Apesar dos factores referidos e de estarem a passar por um período diplomaticamente conturbado, nem Camberra nem Pequim consideram que o fim da relação comercial seja uma realidade. Mas a nova ascensão da RPC, que tem vindo a promover medidas assertivas através do seu regime autoritário por todo o globo, levará a Austrália a redefinir os seus planos geopolíticos e geoestratégicos.
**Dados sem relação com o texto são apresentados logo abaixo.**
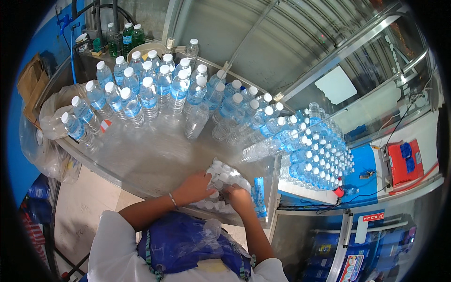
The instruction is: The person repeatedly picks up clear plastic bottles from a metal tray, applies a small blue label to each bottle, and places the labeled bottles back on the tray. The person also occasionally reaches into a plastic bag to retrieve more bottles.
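Note:
A clear plastic bag of white bottle caps [224, 175] lies near the front edge of the steel counter [159, 150], some caps showing toward its lower side. My left hand [193, 187] is closed at the bag's left edge, fingers bent over the plastic. On the opposite side, my right hand [239, 197] has curled fingers pressed together at the bag's edge. The fingertips of both hands are partly hidden against plastic and caps. Beside my right hand is a stack of blue labels [259, 197]. Capped clear water bottles [148, 96] with blue labels stand in rows beyond my hands.
Many more filled bottles [312, 152] are massed on a white surface to the right. One bottle without a label [196, 121] stands before the rows. Plastic bags [58, 155] hang at the counter's left end. Green bottles [127, 40] stand at the back, near a glass partition [216, 28].

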Demonstrator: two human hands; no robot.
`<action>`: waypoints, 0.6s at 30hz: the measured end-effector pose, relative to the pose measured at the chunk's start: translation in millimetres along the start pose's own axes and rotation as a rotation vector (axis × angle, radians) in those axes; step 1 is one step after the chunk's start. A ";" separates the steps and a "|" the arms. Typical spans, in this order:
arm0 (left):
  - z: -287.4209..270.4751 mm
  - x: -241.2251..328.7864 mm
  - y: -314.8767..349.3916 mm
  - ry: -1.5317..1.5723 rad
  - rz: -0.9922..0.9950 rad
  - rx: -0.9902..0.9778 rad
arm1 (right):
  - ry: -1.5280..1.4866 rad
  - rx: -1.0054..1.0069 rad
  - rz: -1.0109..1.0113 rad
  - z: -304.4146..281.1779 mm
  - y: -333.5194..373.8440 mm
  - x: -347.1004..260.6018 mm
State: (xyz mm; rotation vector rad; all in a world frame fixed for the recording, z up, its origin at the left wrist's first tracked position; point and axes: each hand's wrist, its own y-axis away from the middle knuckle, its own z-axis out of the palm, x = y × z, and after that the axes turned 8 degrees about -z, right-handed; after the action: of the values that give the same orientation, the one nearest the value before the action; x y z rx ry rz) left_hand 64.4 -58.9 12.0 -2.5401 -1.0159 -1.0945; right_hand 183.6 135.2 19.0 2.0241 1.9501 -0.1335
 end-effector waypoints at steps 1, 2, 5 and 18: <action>5.7 7.2 1.3 -0.093 0.001 0.003 | 0.036 -0.013 0.036 -2.4 1.5 -5.9; 8.4 9.2 1.0 -0.085 0.018 0.002 | 0.044 0.067 0.046 -4.8 2.0 -11.0; 16.7 7.5 -0.9 -0.059 0.045 0.006 | 0.008 0.279 0.026 -9.5 3.2 -18.1; 25.4 -26.4 -14.0 0.441 -0.202 0.037 | -0.035 0.290 0.068 17.5 0.5 -3.3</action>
State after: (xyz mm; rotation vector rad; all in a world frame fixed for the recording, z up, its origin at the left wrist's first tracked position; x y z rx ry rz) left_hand 56.6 -51.4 -25.6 -2.0594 -1.1627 -1.5799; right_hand 186.7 126.9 3.6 2.2459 1.9308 -0.4562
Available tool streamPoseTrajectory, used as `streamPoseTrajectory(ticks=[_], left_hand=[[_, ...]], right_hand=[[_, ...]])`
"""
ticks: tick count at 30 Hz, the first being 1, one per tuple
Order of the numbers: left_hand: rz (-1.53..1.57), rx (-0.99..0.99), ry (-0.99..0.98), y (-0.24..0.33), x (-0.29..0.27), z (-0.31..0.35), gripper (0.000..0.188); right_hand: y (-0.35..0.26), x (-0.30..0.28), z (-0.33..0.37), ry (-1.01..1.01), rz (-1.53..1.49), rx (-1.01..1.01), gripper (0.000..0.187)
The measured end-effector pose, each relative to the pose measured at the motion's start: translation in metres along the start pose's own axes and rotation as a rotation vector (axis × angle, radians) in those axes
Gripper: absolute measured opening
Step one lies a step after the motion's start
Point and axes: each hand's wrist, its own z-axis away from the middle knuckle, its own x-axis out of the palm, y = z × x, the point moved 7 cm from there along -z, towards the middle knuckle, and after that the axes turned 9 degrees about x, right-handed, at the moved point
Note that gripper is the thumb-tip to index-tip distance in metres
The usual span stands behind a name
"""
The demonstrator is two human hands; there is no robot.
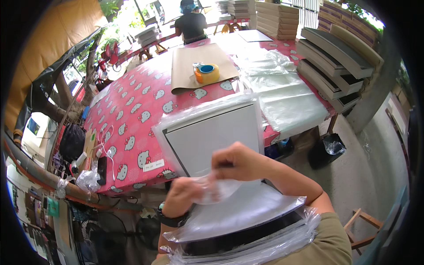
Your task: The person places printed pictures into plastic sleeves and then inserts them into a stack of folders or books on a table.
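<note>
Above a stack held at my torso, both hands work at a piece of clear plastic film (225, 189). My right hand (236, 162) is closed in a pinch on its upper edge. Blurred by motion, my left hand (183, 194) curls its fingers onto the film's left side; a dark band circles that wrist. Below lies a flat, silvery plastic-wrapped panel (240, 216), with a black layer and more crinkled plastic wrapping (265, 247) against my shirt. In front, a white flat panel (216, 137) in clear plastic leans on the table's near edge.
The table has a pink cartoon-print cover (132, 119). On it are brown paper (181, 66), an orange tape roll (206, 74) and clear plastic bags (287, 97). Thick stacked panels (331, 62) stand right. A black bin (327, 152) sits below. A person (191, 24) is at the back.
</note>
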Motion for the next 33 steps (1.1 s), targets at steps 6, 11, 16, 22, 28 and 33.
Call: streamPoseTrajectory(ticks=[6, 11, 16, 22, 28, 33], left_hand=[[0.301, 0.405, 0.67, 0.013, -0.092, 0.033, 0.04], [0.311, 0.181, -0.029, -0.058, -0.058, 0.038, 0.051], [0.745, 0.379, 0.334, -0.009, -0.072, 0.032, 0.059], [0.24, 0.183, 0.47, 0.014, -0.094, 0.016, 0.06], [-1.039, 0.413, 0.709, 0.034, -0.115, -0.036, 0.043], [-1.542, 0.574, 0.649, 0.058, -0.076, -0.034, 0.022]], right_hand=[[0.023, 0.007, 0.042, -0.428, -0.952, -0.225, 0.022], [0.094, -0.058, 0.037, 0.486, -1.697, -0.06, 0.022], [0.11, -0.009, 0.05, -0.087, -0.709, 0.239, 0.013], [0.088, -0.061, 0.058, 0.258, -0.754, 0.178, 0.015], [0.094, -0.113, 0.034, 0.874, 0.466, 0.322, 0.04], [0.079, -0.111, 0.059, 0.856, 0.391, 0.243, 0.027]])
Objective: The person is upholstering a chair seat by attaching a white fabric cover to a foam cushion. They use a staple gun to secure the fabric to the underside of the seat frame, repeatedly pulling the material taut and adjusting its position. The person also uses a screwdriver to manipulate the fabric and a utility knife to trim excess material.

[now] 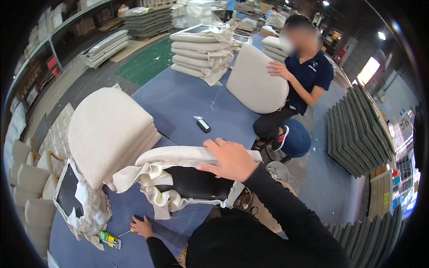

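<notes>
My right hand [232, 160] grips the upper edge of an upholstered cushion panel [178, 154], fingers over the top and thumb on the near side. The panel stands tilted on the blue-covered table, its dark underside facing me and loose beige fabric bunched around it. Low on the left, my left hand [142, 226] is closed around the yellow handle of a thin-shafted tool [124, 233], perhaps a screwdriver; its handle is mostly hidden. Just beyond the shaft lies a green and yellow packet [110, 240]. Another fabric-wrapped panel [80, 210], dark side up, lies beside the packet.
A stack of beige cushions [109, 129] stands left of the panel. A black handheld device [203, 125] lies farther back on the table [156, 107]. Across it, a seated co-worker [308, 67] holds another cushion [257, 78]. Grey padded pieces [357, 129] are stacked at right.
</notes>
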A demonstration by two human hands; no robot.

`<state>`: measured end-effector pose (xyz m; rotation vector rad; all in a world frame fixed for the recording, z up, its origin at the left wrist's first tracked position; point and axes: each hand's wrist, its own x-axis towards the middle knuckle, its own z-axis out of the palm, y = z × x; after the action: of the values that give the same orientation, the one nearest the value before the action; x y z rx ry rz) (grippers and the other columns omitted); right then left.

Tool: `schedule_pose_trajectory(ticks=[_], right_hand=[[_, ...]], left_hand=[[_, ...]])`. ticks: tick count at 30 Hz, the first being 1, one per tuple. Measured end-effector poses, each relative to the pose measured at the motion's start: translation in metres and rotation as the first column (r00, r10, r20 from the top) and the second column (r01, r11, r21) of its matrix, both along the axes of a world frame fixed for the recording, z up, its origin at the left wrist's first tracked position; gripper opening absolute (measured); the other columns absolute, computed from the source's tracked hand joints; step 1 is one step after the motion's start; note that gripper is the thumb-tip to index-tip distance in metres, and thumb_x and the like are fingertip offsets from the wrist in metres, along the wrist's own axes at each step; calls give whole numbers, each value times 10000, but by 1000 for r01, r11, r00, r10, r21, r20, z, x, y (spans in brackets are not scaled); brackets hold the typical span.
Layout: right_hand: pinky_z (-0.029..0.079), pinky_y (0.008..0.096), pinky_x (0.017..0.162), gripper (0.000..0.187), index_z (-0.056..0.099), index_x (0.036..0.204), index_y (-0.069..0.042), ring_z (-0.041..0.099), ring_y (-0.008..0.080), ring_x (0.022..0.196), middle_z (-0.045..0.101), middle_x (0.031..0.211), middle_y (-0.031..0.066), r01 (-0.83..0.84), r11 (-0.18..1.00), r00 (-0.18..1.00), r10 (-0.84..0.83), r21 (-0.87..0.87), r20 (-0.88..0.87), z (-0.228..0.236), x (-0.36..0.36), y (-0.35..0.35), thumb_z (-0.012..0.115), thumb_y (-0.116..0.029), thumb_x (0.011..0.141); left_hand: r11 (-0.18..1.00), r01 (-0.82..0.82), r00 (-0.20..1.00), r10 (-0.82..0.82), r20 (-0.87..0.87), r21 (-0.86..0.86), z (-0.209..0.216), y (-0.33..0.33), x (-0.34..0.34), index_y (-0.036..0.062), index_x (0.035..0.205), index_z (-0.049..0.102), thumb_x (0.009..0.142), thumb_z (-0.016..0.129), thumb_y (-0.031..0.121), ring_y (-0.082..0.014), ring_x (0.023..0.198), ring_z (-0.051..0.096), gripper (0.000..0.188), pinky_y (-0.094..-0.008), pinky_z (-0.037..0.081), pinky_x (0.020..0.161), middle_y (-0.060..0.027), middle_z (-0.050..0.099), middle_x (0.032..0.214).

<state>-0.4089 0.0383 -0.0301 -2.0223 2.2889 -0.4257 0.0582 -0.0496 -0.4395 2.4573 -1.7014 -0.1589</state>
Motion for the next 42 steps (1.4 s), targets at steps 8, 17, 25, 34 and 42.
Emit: schedule_pose_trajectory(ticks=[8, 17, 25, 34, 42], right_hand=[[602, 484, 730, 572, 672, 1294, -149, 783, 366, 871, 764, 949, 137, 5, 995, 988, -20, -95, -155, -27, -16, -43, 681, -644, 1007], [608, 530, 800, 652, 702, 1317, -141, 792, 385, 924, 803, 1016, 157, 34, 999, 990, -39, -40, -136, -32, -19, -83, 712, -686, 959], [605, 505, 816, 645, 728, 1235, -144, 795, 384, 950, 819, 1018, 143, 149, 989, 987, -149, 2, -61, -19, -7, -66, 770, -699, 911], [594, 541, 810, 650, 659, 1308, -104, 776, 407, 936, 780, 965, 188, -38, 999, 998, 38, 2, -44, -28, -13, -67, 800, -605, 919], [607, 500, 745, 522, 760, 1237, -150, 783, 388, 876, 802, 970, 130, 26, 992, 997, -34, -127, -64, -17, 17, -54, 788, -576, 937]], left_hand=[[887, -188, 973, 110, -203, -422, -1, 63, -10, 123, 1620, 510, 941, 674, -126, -511, 1491, 472, 741, -563, 420, 1192, -297, 399, 1673], [896, -443, -148, -40, -988, 30, -59, 119, 81, 32, 1200, 650, 1051, 692, 9, -198, 1006, 683, 157, -368, 588, 901, -70, 717, 1094], [996, 50, -557, -35, -830, -75, 157, 101, -119, 97, 1391, 614, 969, 757, -18, -166, 988, 628, 460, -361, 535, 898, -24, 630, 1118], [875, 326, -37, -366, -930, -357, 189, 66, -217, 0, 1361, 674, 1085, 744, 210, -163, 1055, 669, 353, -321, 530, 953, -73, 717, 1151], [918, 292, -55, -266, -962, -270, 178, 72, -219, -7, 1363, 699, 1114, 726, 261, -150, 1087, 670, 366, -313, 528, 982, -69, 747, 1197]])
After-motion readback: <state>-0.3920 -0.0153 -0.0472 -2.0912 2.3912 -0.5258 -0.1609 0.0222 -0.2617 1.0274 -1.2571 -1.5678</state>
A situação existente no Mar do Sul da China, a construção de inúmeras ilhas artificiais para fins militares, a violação dos direitos humanos com as perseguições feitas em Xianjing aos Uighurs, a questão de Taiwan, a situação desastrosa em Hong Kong e o roubo de propriedade intelectual em muitas empresas, instituições e universidades ocidentais (nomeadamente, australianas) constituem uma grave e poderosa ameaça ao mundo como nós o conhecemos. Muitos destes indicadores sugerem que a Austrália possa começar a conter e a restringir a sua relação comercial com a China e aposte no desenvolvimento e modernização da manufacturação nacional. Fortalecendo e reformando as suas relações comerciais com o Japão, Índia, EUA e UE, continuará a contribuir para a cooperação internacional e para a sua prosperidade e segurança.

Desta forma, o exemplo da relação entre a China e a Austrália poderá ser um claro aviso à comunidade internacional relativamente ao comportamento do Partido Comunista Chinês.